In our “Does Measurement Kill Innovation?” Master Class, Mariko O’Neill from PA Consulting explored topics including:
- Where to start, and how to evolve your measurement regime over time
- The link between metrics and storytelling — sharing the anecdotal successes and impact of your innovation work
- The tension between measuring things and developing a culture of risk-taking and creativity
- Who does the work of actually gathering data — especially once projects are deployed outside of the innovation team?
The session was hosted by Mariko O’Neill, Managing Consultant at PA Consulting (pictured at right), with guest speakers Dan Seewald and Rick Waldron. Seewald is Senior Director of the Worldwide Innovation Group at Pfizer; Waldron is a former VP of Innovation Strategy at Nike.The difference between “activity metrics” and “impact metrics.”
During the webcast, Seewald answered a participant’s question about the most important metric he tracked in the early days of the program at Pfizer, and the most important metric today. Seewald’s response:
“I would say that initially, the most influential was the dollars and cents on some projects that got pull-through, because it got the attention of some senior leaders. Today, the most influential bit is part of our engagement surveys — the number of people in the organization (within Pfizer, it’s over 80 percent) who believe that the work they have done or are doing with respect to our Dare to Try [innovation program] is positively impacting the way they operate everyday… It is fundamentally changing the way people are acting.”
Addressing the same question, Waldron said: “For us [at Nike], we started with showing speed and cost reduction. Can we process new ideas, and advance them or dispose of them, much faster than the rest of the business is doing, and can we do it at a cost that is much lower than the rest of the business? We definitely did that, and it delighted the CFO and the CEO and the other C-suite members on our innovation board. Then, [the question was] are you yielding anything? In that case, we had to show we were gaining customers, and gaining customers profitably, and there is a path to scale.”

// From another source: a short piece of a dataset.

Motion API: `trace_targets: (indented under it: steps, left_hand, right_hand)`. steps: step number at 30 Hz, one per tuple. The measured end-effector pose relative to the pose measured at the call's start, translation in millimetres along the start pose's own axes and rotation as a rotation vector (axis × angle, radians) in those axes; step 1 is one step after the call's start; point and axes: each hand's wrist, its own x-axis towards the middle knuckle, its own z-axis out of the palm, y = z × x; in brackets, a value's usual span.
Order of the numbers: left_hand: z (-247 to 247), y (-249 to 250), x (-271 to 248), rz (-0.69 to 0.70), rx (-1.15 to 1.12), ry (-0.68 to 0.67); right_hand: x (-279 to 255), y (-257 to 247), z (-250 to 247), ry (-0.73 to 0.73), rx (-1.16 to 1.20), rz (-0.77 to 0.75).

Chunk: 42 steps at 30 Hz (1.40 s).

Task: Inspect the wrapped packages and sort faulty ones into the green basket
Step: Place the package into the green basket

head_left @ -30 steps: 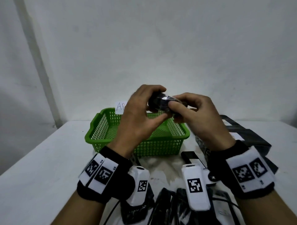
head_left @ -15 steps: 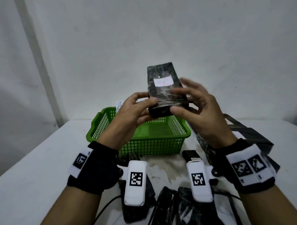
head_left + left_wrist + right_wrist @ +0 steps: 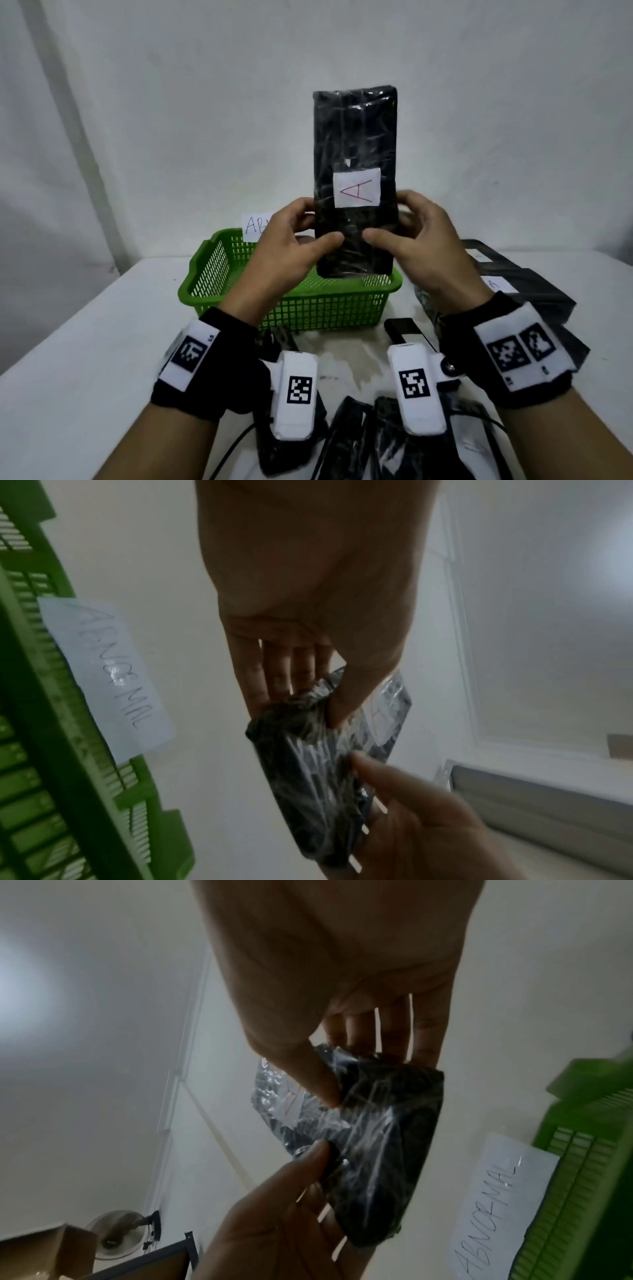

“I find that there is a really nice tipping point when you are measuring a culture of innovation,” O’Neill said. “The activity or input measures actually start to decline a little, because those behaviors and activities that you deem innovative behaviors or activities actually just become behaviors or activities. Innovation as a program or as a culture becomes business-as-usual. That’s where you really need to move away from those activity-based pieces…and really start to hone in on ROI from specific experiments and projects that have scaled.”